Viewers will surely quibble over all the contrivances that the writers believed were necessary to maneuver its characters into dramatically expedient positions, but even when the plotting is a hunk of Swiss cheese, their psychologies are rock-solid. Even actions that seem dumb and unmotivated make sense when you consider them in context of a character’s life story — most notably when Michael becomes a mutineer: a textbook example of traumatic childhood memories overwhelming rational thought. Race and culture keep inflecting scenes that might otherwise be tediously preoccupied with dominance. The subtitled Klingon scenes give us a fascinating (though too briefly featured) bad guy: a racial-purity-driven revolutionary who is intoxicated by dreams of reawakening a long-gone empire and armors his vessel with an exoskeleton made from dead warriors’ coffins. He seems to want to be a bony-foreheaded mix of Vladimir Putin, Donald Trump, and Osama bin Laden at the same time. We understand him so well, right down to his agonized desire for proof of a higher power, that when he dies we are strangely moved by his suffering.

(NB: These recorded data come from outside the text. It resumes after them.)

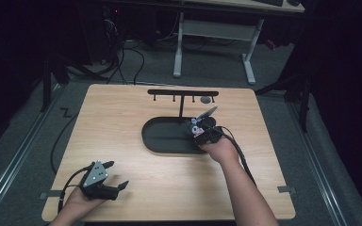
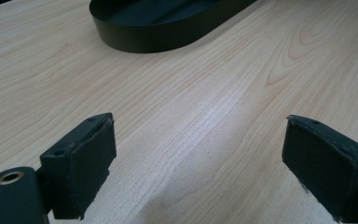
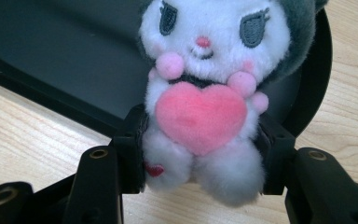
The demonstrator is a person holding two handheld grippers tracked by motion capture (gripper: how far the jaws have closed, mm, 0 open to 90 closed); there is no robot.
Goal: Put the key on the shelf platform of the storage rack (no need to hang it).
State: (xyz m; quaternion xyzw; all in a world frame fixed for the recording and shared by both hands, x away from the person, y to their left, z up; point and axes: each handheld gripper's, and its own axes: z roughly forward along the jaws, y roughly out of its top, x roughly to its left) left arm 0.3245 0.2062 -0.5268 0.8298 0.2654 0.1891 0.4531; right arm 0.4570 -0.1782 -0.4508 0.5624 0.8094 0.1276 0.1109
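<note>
High view, near edge: 2 forearms are coming in from the bottom; the left gripper [image 1: 115, 176] is hovering low over the front left of the wooden table [image 1: 122, 108], its jaws standing apart with nothing between them.
Left gripper view: both black pads [image 2: 86, 163] are sitting wide of each other above bare wood grain, with the near end of the black oval tray [image 2: 158, 35] lying well ahead.
Middle of table: the right gripper [image 1: 199, 130] is reaching over the right end of the tray [image 1: 162, 143], clamped on the plush toy [image 1: 197, 127].
Right gripper view: the toy [image 3: 205, 102], white with a dark hood and a pink heart on its chest, is being squeezed at its lower body by both jaws; it is hanging above the tray's rim [image 3: 65, 109], part over wood, part over the tray floor.
Far side: a black T-shaped rack [image 1: 183, 94] with pegs is standing behind the tray.
Open room: the left half and the front of the table are lying bare.
Room: grey floor, trailing cables [image 1: 127, 61] and a white desk frame [image 1: 212, 42] are sitting beyond the far edge, in dim light.
</note>
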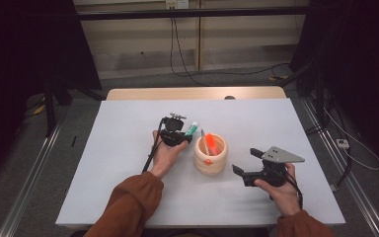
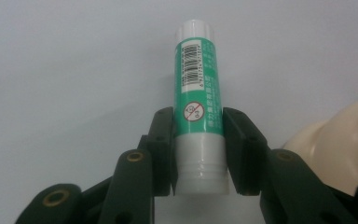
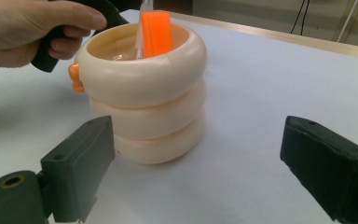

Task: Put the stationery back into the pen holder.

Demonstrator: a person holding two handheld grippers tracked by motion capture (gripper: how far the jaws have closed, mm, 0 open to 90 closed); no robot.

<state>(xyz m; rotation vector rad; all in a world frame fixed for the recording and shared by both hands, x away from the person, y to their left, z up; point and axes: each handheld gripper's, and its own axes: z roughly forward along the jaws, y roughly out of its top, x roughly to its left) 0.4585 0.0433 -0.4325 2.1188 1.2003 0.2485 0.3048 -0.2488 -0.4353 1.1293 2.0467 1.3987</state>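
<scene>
High view: two hand-held grippers work at a white table point(image 1: 128, 163).
Left gripper point(image 2: 198, 154) clamps a green-and-white glue stick point(image 2: 199, 112) beside a cream ringed plastic pot point(image 1: 210, 154) holding an orange marker point(image 3: 156, 32); right gripper point(image 3: 196, 163) sits near the pot, jaws spread wide, holding nothing.

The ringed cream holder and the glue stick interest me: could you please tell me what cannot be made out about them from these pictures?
- Cream holder, right gripper view: its floor and the lower part of the orange item are hidden by the holder's own wall.
- Glue stick, left gripper view: the label's small print is blurred; the left gripper covers its sides where it is held.
- High view: the glue stick is too small to read.
</scene>
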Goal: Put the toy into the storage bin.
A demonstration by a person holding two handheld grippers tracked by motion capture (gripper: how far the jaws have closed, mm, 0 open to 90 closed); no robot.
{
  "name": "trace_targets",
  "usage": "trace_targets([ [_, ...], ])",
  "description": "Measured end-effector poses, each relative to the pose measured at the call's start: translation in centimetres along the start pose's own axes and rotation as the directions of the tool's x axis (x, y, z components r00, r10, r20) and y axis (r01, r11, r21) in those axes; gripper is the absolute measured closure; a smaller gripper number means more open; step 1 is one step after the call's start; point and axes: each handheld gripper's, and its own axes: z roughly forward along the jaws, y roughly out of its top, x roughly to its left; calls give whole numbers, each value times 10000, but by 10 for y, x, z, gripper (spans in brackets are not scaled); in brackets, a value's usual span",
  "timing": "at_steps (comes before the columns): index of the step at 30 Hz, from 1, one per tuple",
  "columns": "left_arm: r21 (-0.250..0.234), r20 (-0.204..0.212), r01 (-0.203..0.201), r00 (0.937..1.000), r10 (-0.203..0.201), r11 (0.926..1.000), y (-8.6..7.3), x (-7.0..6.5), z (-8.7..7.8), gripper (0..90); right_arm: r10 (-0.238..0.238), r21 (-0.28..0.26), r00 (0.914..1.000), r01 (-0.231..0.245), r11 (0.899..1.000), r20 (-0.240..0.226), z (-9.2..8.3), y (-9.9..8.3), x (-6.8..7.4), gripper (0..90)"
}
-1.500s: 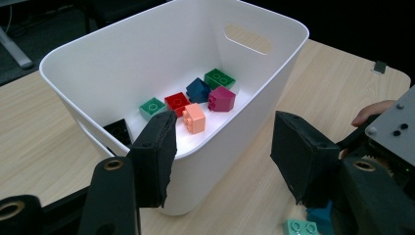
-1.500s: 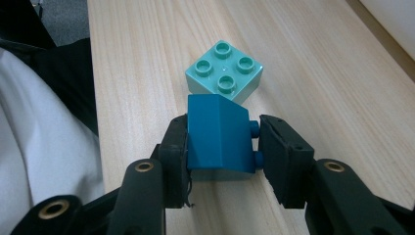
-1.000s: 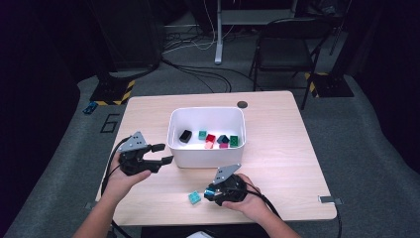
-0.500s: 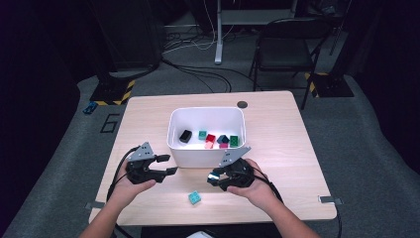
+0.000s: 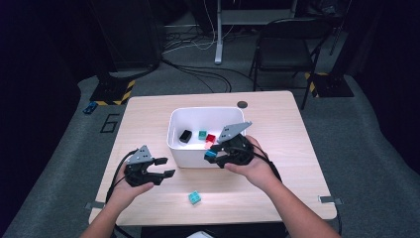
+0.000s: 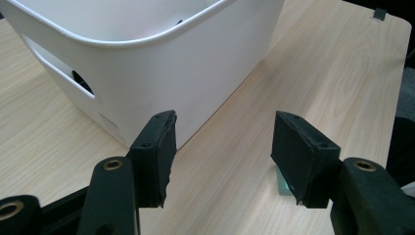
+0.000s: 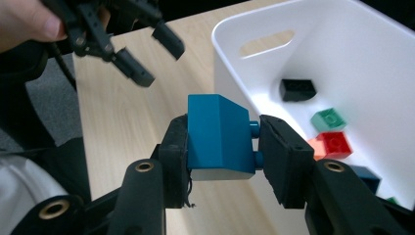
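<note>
My right gripper (image 7: pixel 222 139) is shut on a blue sloped brick (image 7: pixel 220 134), its studs against the right pad. In the high view it holds that brick (image 5: pixel 210 154) over the front rim of the white bin (image 5: pixel 178 153). Inside the bin lie a black brick (image 7: pixel 297 89), a green one (image 7: pixel 329 119) and a red one (image 7: pixel 334 144). My left gripper (image 5: pixel 166 167) hangs open and holds nothing, low beside the bin's front left corner (image 6: pixel 161 73). A teal brick (image 5: pixel 194 198) lies on the table near the front edge, between the two hands.
The wooden table (image 5: pixel 277 134) carries a small dark round disc (image 5: pixel 241 104) behind the bin. Beyond the far edge stand a black chair (image 5: pixel 285 47) and loose cables on the floor. Bare wood lies right of the bin.
My right gripper has lifted the blue brick off the table and carried it up to the bin's front rim. My left gripper has sunk closer to the tabletop.
</note>
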Motion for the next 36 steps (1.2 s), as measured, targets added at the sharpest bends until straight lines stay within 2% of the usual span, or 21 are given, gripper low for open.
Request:
trace_targets([
  [7, -265, -42, 207, 9998, -208, 9994, 0, 4, -5, 421, -54, 154, 9992, 48, 9999, 387, 6, 21, -15, 566],
  [8, -362, 4, 367, 9993, -367, 9987, -1, 4, -6, 421, -64, 188, 9991, 56, 9998, 430, 7, 23, -16, 566],
  [9, -334, 15, 284, 9996, -283, 9990, -1, 6, -7, 421, -64, 183, 9989, 55, 9998, 474, 9, 25, -18, 565],
  [10, -444, -23, 335, 9994, -336, 9985, -1, 6, -7, 421, -90, 191, 9988, 81, 9998, 485, 10, 27, -20, 566],
  [23, -471, -195, 426, 9989, -436, 9980, -3, 11, -10, 420, 214, 341, 9949, -248, 9991, 988, 35, 48, -51, 566],
  [28, -518, -232, 432, 9987, -444, 9977, -3, 12, -11, 420, 263, 403, 9935, -309, 9987, 1108, 47, 56, -59, 565],
  [36, -505, -428, 372, 9983, -394, 9980, -5, 16, -15, 421, 249, 799, 9918, -351, 9962, 1252, 73, 63, -68, 565],
])
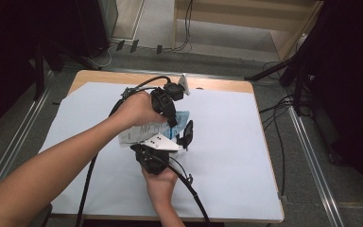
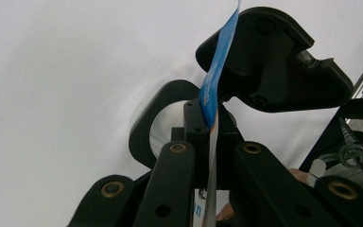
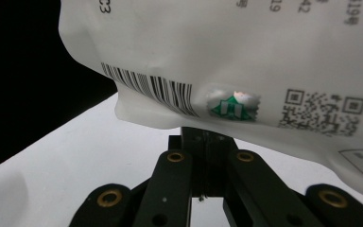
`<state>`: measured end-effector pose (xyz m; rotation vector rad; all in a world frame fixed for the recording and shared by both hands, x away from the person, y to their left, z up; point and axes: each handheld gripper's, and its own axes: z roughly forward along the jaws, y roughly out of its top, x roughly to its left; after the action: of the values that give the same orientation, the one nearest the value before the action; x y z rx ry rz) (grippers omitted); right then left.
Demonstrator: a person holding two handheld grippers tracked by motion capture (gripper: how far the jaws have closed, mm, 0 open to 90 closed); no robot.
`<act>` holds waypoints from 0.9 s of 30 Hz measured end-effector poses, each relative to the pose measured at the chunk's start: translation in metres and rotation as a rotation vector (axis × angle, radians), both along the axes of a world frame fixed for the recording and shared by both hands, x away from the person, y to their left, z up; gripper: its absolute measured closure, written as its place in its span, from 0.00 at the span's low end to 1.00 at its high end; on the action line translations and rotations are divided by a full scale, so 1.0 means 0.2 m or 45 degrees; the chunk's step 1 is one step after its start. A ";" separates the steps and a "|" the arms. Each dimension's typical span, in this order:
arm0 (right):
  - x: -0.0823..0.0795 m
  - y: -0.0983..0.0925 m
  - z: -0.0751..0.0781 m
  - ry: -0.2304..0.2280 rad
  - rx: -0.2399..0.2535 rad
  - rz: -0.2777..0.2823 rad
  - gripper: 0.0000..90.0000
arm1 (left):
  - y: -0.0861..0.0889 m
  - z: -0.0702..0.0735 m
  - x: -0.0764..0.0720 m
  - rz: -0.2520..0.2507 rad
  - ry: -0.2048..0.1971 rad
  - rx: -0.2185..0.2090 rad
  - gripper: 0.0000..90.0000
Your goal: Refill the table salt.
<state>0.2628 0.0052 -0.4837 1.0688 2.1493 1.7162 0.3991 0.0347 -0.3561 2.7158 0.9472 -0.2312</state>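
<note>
A flat packet (image 1: pixel 134 135), white with a blue end, hangs above the middle of the table between both grippers. My left gripper (image 1: pixel 174 123) comes from above and points down, shut on the packet's blue edge (image 2: pixel 215 80) at the fingertips (image 2: pixel 209 120). My right gripper (image 1: pixel 177 137) comes up from the near side and is shut on the lower edge of the packet's white printed side (image 3: pixel 241 56), just above its jaws (image 3: pixel 208 137). A barcode (image 3: pixel 146 87) and QR codes (image 3: pixel 321 111) show on that side. A black part of the right gripper (image 2: pixel 274 61) sits just beyond the left fingertips.
A white sheet (image 1: pixel 227 142) covers the wooden table (image 1: pixel 217 86). Cables trail from both grippers over the near edge. Dark stands (image 1: pixel 302 71) and floor cables (image 1: pixel 274 113) lie off the right side, with metal floor rails (image 1: pixel 312 156) along both sides.
</note>
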 end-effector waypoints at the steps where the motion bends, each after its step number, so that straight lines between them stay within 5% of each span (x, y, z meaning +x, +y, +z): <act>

Most important, Discovery presents viewers with an almost entirely new slate of characters, save for James Frain as Sarek, Spock’s father and the adoptive parent (along with as-yet-unseen wife Amanda) of our heroine; writes them as fully rounded personages; and casts them with actors you can’t help but like even when they’re getting on your last nerve. After a wobbly start that’s not uncommon in pilots, we quickly get used to all of them, and accept them not just as variations on cherished Star Trek types (in particular the alienated “half-breed” or cultural-biological outsider), but as fully formed personalities who have solid, if often tangled, reasons for doing whatever they do. Lt. Saru (Doug Jones), the first Kelpien character in Star Trek, is a creation as vivid as Spock, Data, or Worf, though more particular in his neuroses. His biologically incubated sensitivity to the approach of death makes him the closest thing Discovery has to a poster child, or poster creature. This is light years removed from being a perfect TV show, but it already shows signs of being a great one.